I ran Wireshark to analyze the data on java applet and firefox browser
to check what type of header
request they send. Here are my findings.
From browser:
GET /mbr/ds.aspx?SID=1F5AAWQWQWSA1 HTTP/1.1
Host: data.example.com
User-Agent: Mozilla/5.0 (X11; U; Linux i686; en-US; rv:1.9.0.7)
Gecko/2009030503 Fedora/3.0.7-1.fc10
Firefox/3.0.7
Accept: text/html,application/xhtml+xml,application/xml;q=0.9,/;q=0.8
Accept-Language: en-us,en;q=0.5
Accept-Encoding: gzip,deflate
Accept-Charset: ISO-8859-1,utf-8;q=0.7,*;q=0.7
Keep-Alive: 300
Connection: keep-alive
From Java applet loaded from Firefox:
GET /sabb/GetUserParams.aspx?Y=BC672 HTTP/1.1
User-Agent: Java™ 2 SDK, Standard Edition v1.6.0_0 Java/1.6.0_0
Host: data.example.com
Accept: text/html, image/gif, image/jpeg, *; q=.2, /; q=.2
Connection: keep-alive
I think java applet don’t sends Accept-Encoding header to the server;
and this should be the
problem. I am not a java expert and the new question, is this possible
with a java applet set
Accept-Encoding request header…?
BTW why do you compress image/gif image/jpeg image/png ?
This is just waste of CPU time.
Yes, I have to avoid them, my concern is huge text data.
Any advice on the new question is really appreciated.
Regards
Hirantha
Depends on how the applet is written, I’d guess.
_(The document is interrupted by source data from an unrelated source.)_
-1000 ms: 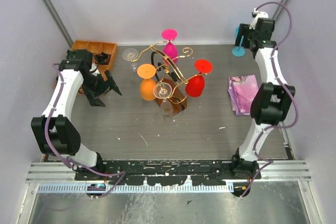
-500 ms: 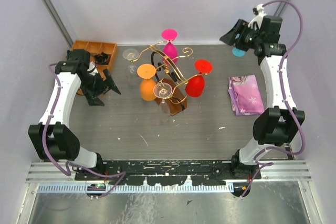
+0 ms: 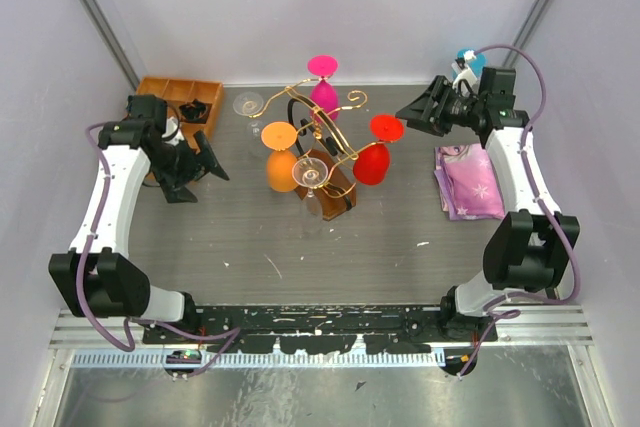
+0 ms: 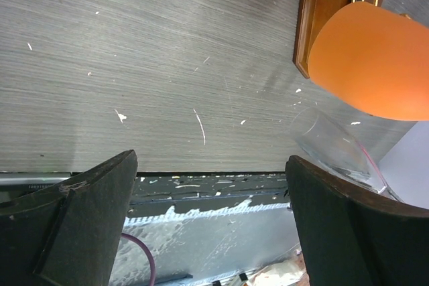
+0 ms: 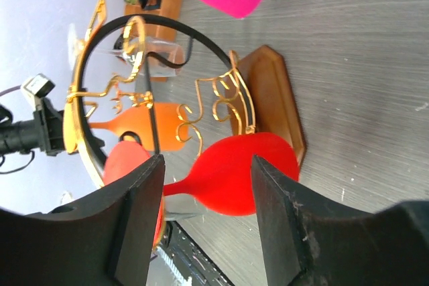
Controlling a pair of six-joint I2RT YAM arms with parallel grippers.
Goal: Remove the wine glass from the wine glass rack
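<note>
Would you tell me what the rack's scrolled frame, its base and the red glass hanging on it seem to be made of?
Scrolled frame: thin gold wire with shiny glints, likely metal.
Base: dark brown, glossy, with a bevelled edge; looks like varnished wood.
Red glass: opaque, smooth and evenly coloured; plastic or painted glass, I cannot tell which.

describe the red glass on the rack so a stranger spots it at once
Find the gold wire wine glass rack on its brown base. The red wine glass hangs upside down on its right side, facing the right gripper. Its neighbours are an orange glass, a pink glass and a clear glass.
</note>
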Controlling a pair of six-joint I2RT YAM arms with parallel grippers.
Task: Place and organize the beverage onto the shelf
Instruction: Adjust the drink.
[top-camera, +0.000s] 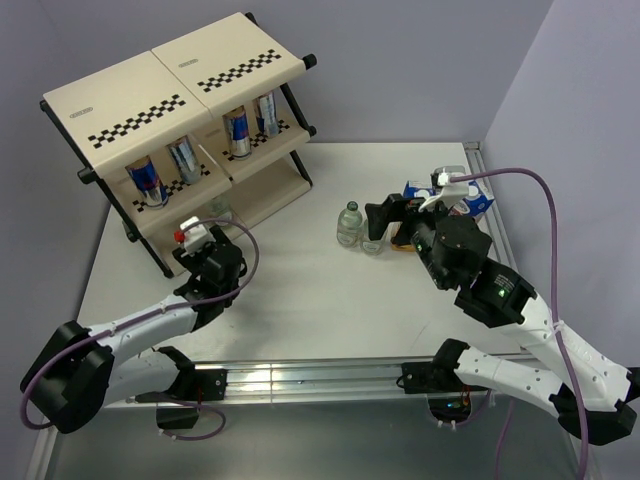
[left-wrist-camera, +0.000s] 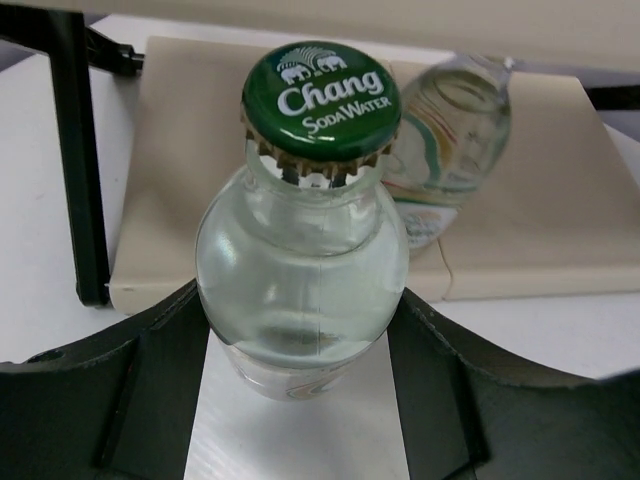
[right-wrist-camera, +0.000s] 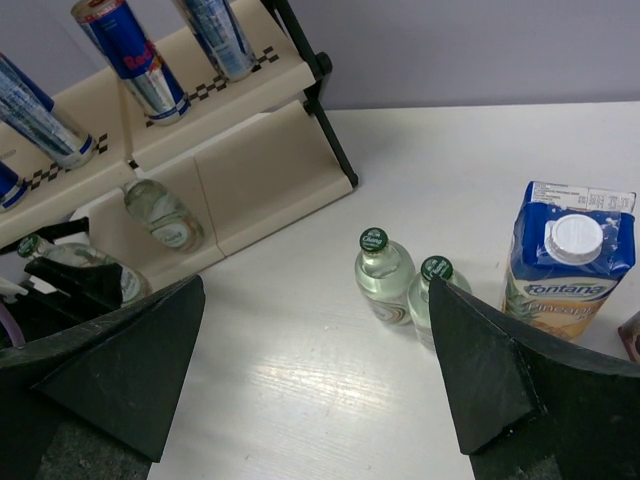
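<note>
My left gripper (left-wrist-camera: 300, 345) is shut on a clear bottle (left-wrist-camera: 300, 270) with a green cap, held just in front of the shelf's lowest cream panel (left-wrist-camera: 540, 220). A second bottle (left-wrist-camera: 450, 150) lies on that panel. In the top view the left gripper (top-camera: 208, 230) is at the foot of the shelf (top-camera: 170, 80). Several blue-silver cans (top-camera: 145, 180) stand on the middle tier. My right gripper (right-wrist-camera: 315, 290) hangs open and empty above the table, with two upright bottles (right-wrist-camera: 380, 280) just ahead of its right finger (right-wrist-camera: 480, 380). A blue and yellow carton (right-wrist-camera: 570, 265) stands to their right.
The shelf's black frame leg (left-wrist-camera: 80, 160) stands just left of the held bottle. The table's far right corner (top-camera: 478, 150) lies behind the carton (top-camera: 468, 197). The right gripper (top-camera: 392, 215) is beside the two bottles (top-camera: 348, 222) at mid-table.
</note>
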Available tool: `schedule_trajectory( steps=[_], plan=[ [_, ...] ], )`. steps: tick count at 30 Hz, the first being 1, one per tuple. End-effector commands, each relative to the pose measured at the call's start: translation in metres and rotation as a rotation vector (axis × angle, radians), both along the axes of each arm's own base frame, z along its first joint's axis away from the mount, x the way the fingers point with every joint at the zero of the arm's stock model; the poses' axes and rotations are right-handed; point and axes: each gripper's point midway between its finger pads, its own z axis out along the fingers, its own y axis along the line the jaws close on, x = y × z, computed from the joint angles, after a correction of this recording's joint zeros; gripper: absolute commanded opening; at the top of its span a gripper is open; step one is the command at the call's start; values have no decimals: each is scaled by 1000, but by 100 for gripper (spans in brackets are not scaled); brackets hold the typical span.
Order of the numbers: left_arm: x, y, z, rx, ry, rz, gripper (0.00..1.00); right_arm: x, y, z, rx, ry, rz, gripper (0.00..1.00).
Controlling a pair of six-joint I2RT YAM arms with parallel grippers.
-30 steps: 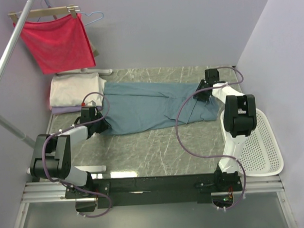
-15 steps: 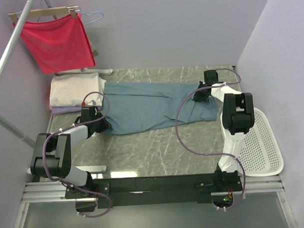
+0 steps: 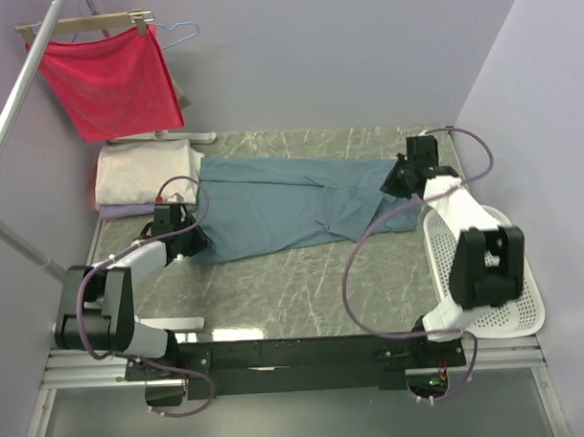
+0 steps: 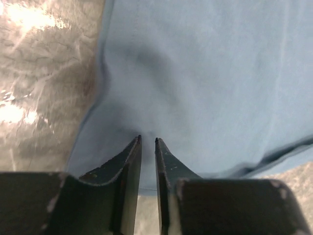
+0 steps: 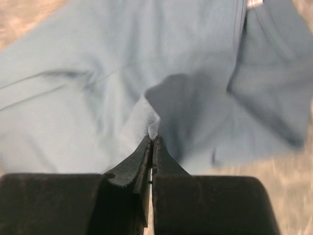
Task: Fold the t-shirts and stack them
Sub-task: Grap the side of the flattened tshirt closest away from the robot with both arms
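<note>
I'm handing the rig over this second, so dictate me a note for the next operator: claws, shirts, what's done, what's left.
Right claw: shut on a pinched fold at the right end of the teal t-shirt.
Left claw: almost closed at the shirt's left edge; grip unclear.
Done: cream t-shirt folded, stacked on the lavender t-shirt, far left.
To do: fold the teal one, add it to the stack.

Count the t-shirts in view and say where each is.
3. The teal t-shirt lies spread centrally; the cream t-shirt sits folded far left; the lavender t-shirt peeks out beneath it. Others may be hidden.
</note>
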Motion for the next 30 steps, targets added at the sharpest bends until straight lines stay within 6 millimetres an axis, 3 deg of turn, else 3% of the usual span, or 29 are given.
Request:
schedule_trajectory(
  steps=[1,3,4,7,15,20,30],
  plan=[
    [7,2,33,13,-74,-7,24,-46,1,17,4,-17,-36,0],
    [5,4,34,22,-70,-1,22,-66,3,12,16,-2,-40,0],
    [3,4,33,25,-65,0,22,-75,6,24,21,-33,-34,0],
    [-4,7,34,32,-46,20,23,-107,17,30,26,-42,-20,0],
    [-28,18,33,36,-22,113,39,-181,42,25,83,-16,12,0],
    [-46,22,22,28,22,169,41,-198,52,20,107,5,43,0],
    [-54,40,-1,106,120,251,48,-199,52,39,99,-41,60,0]
  ],
)
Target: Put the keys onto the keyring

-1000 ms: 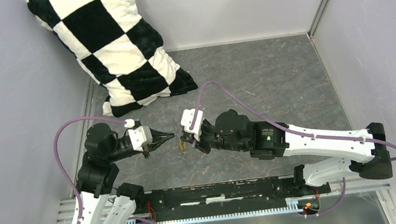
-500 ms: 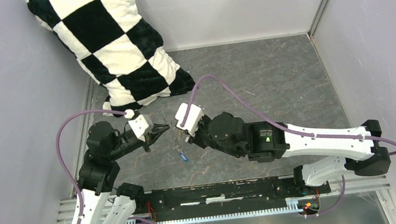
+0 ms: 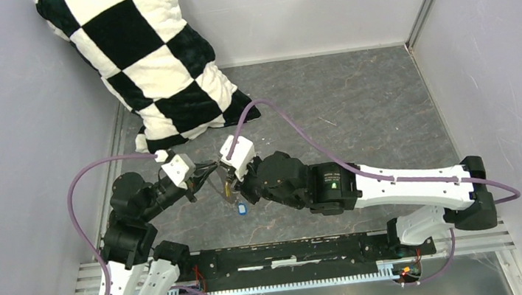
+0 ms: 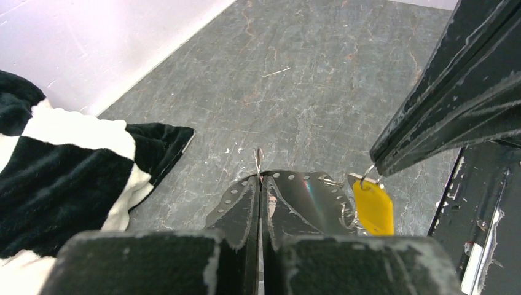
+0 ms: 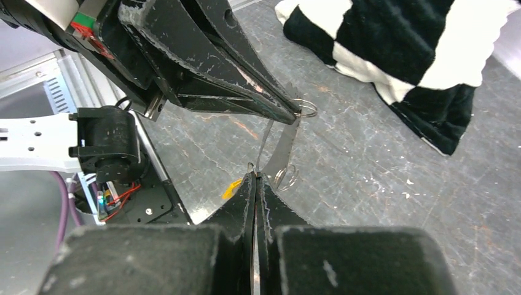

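Right hand (image 5: 253, 175) shifted left; one blue key (image 3: 241, 209), one yellow key (image 4: 373, 207).

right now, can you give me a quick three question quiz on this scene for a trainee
1. True or false: the blue key is pinched in the jaws of the left gripper.
2. The checkered pillow lies: A far left, B far right, C between the arm bases.
3. What colour is the second key, beside the tip of the right gripper?
Key: 1 false; 2 A; 3 yellow.
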Robot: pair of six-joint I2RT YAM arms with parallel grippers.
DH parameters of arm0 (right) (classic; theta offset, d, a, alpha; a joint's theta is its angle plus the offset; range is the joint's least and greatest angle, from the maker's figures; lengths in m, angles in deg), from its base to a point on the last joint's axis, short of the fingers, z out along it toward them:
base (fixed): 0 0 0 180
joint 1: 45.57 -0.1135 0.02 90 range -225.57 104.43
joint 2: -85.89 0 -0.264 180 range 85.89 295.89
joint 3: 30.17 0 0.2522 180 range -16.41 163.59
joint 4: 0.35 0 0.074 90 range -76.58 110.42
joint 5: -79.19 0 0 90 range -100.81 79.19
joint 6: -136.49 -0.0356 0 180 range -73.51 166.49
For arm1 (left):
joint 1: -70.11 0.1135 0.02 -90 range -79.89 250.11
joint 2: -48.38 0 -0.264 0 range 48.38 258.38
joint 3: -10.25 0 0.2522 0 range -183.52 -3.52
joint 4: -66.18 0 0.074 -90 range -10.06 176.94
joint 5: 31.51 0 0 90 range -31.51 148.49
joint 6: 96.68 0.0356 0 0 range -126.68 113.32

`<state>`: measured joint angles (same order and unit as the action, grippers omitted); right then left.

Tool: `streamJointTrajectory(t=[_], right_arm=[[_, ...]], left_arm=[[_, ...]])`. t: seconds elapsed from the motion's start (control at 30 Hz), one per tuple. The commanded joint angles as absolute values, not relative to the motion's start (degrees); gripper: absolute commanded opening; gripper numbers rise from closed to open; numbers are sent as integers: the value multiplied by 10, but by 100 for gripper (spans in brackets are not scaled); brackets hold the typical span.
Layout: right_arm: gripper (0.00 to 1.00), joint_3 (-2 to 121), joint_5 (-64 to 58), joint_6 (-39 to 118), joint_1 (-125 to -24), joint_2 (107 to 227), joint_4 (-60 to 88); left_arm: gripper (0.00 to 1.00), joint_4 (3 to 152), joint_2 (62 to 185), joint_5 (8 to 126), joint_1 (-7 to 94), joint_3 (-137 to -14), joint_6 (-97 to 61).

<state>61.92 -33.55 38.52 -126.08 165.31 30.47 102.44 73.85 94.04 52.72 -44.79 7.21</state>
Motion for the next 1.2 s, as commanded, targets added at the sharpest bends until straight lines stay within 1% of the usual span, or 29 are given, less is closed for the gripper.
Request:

Not sure though.
However,
if compression is very important and accepting gzipped content is not
possible with an applet, you could gzip the files beforehand so that the
files that are served are gzipped already (even though there’s no
Accept-Encoding header). This would of course require that the applet
decompress the text before processing, but at least you’d cut down on
your
network traffic…
Thanks guys,
It is working as expected…!
And thanks to nginx guys, this is amazing service.